PyArrow Interop
Marrow and PyArrow implement the same Apache Arrow columnar format. This page covers how they relate, where Marrow is faster, and how to exchange data between them at the Mojo level via the Arrow C Data Interface.
Same data model
Both libraries represent the same Arrow memory layout. An int64 array in Marrow and in PyArrow are bitwise identical in memory.
import marrow as ma
import pyarrow as pa
# Marrow
ma_arr = ma.array([1, 2, 3, None, 5])
print("marrow:", ma_arr)
print("type: ", ma_arr.type())
# PyArrow
pa_arr = pa.array([1, 2, 3, None, 5])
print("pyarrow:", pa_arr)
print("type: ", pa_arr.type)Construction performance
When converting Python data to Arrow arrays, Marrow is faster than PyArrow for numeric and string types when an explicit type is provided. Results below are from pixi run bench_python on Apple M-series hardware (n=100,000 elements, mean time):
| Array type | marrow | PyArrow | speedup |
|---|---|---|---|
int64 (explicit type) |
0.37 ms | 0.89 ms | 2.4x |
int64 + nulls (explicit) |
0.36 ms | 0.87 ms | 2.4x |
float64 (explicit) |
0.34 ms | 0.48 ms | 1.4x |
float64 + nulls |
0.34 ms | 0.51 ms | 1.5x |
string (explicit) |
0.72 ms | 1.06 ms | 1.5x |
string + nulls |
0.70 ms | 1.04 ms | 1.5x |
| struct, primitive fields (explicit) | 5.41 ms | 6.54 ms | 1.2x |
int64 (inferred) |
1.40 ms | 1.27 ms | 1.1x slower |
string (inferred) |
1.57 ms | 1.02 ms | 1.5x slower |
| nested list (inferred) | 3.92 ms | 2.36 ms | 1.7x slower |
The pattern: provide an explicit type when you know it. Marrow’s builder path is highly optimized for known types. When the type must be inferred from a scan of Python objects, PyArrow currently wins for complex nested structures.
Reproduce with:
pixi run bench_pythonZero-copy C Data Interface
Marrow arrays implement the Arrow C Data Interface protocol (__arrow_c_array__ / __arrow_c_schema__), so they exchange data with PyArrow with zero copies at both the Python and Mojo level.
Python level
import marrow as ma
import pyarrow as pa
# PyArrow -> Marrow (via __arrow_c_array__ protocol)
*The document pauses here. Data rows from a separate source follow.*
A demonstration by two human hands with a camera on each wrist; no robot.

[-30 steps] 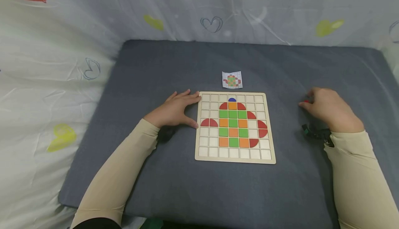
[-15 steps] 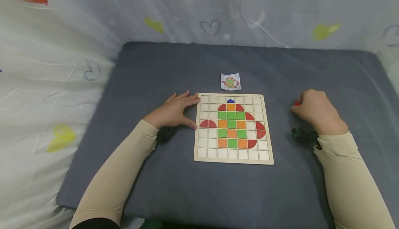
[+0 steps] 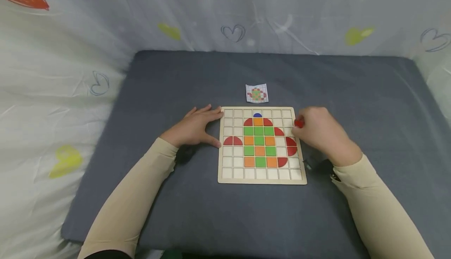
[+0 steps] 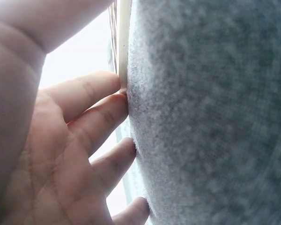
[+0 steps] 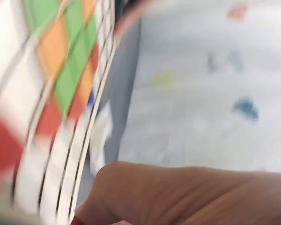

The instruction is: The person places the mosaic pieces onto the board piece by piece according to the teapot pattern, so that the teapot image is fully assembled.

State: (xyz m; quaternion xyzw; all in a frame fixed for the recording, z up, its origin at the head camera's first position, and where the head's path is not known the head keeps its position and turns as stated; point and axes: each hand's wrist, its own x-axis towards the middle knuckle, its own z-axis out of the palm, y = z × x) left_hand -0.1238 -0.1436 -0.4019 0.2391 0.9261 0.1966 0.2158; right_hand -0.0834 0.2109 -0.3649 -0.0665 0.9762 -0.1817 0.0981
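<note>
A square wooden grid board (image 3: 262, 176) lies on the table, with green and orange square tiles, red rounded tiles and a blue half-round tile (image 3: 257, 115) set in its cells. Spread along the board's left edge, my left hand (image 3: 195, 127) touches it with thumb and fingertips. In the left wrist view its fingers (image 4: 100, 124) reach the board's side, straight and apart. My right hand (image 3: 322, 131) pinches a small red tile (image 3: 299, 123) at the board's right edge. Most of that tile is hidden by the fingers; only a red bit shows in the right wrist view.
Behind the board lies a small paper card (image 3: 257, 93) printed with a coloured grid pattern. The grey table (image 3: 183, 216) carries both, and a white printed curtain (image 3: 197, 12) hangs along its back and left sides.
My right hand has moved left with the red tile, from well out on the right of the table to the board's right edge. The left hand stays at the board's left edge.
</note>
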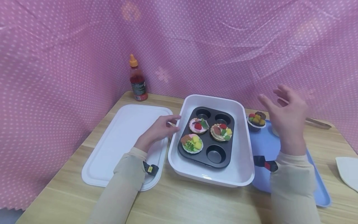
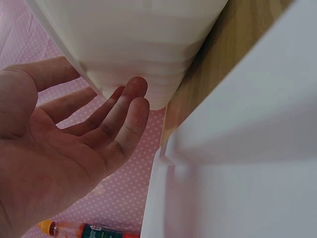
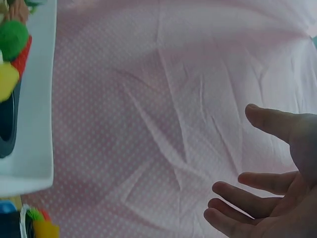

pa_arr = pa.array([1, 2, 3, None, 5])
ma_arr = ma.array(pa_arr)
print(ma_arr)
# Marrow -> PyArrow (via __arrow_c_array__ protocol)
ma_arr = ma.array([1, 2, 3, None, 5])
pa_arr = pa.array(ma_arr)
print(pa_arr)Mojo level
At the Mojo level the underlying CArrowSchema and CArrowArray structs are directly accessible for low-level interop.
from std.python import Python
from marrow.c_data import CArrowArray, CArrowSchema
var pa = Python.import_module("pyarrow")
var pyarr = pa.array([1, 2, 3, 4, 5], mask=[False, False, False, False, True])
# Import from PyArrow via the Arrow C Data Interface capsule protocol
var capsules = pyarr.__arrow_c_array__()
var dtype = CArrowSchema.from_pycapsule(capsules[0]).to_dtype() # int64
var data = CArrowArray.from_pycapsule(capsules[1])^.to_array(dtype)
var typed = data.as_int64()
print(typed.is_valid(0)) # True
print(typed.is_valid(4)) # False — null
print(typed.unsafe_get(0)) # 1
print(typed.unsafe_get(3)) # 4
# Export from Mojo back to PyArrow — __arrow_c_array__ protocol is supported
var pa_result = pa.array(data)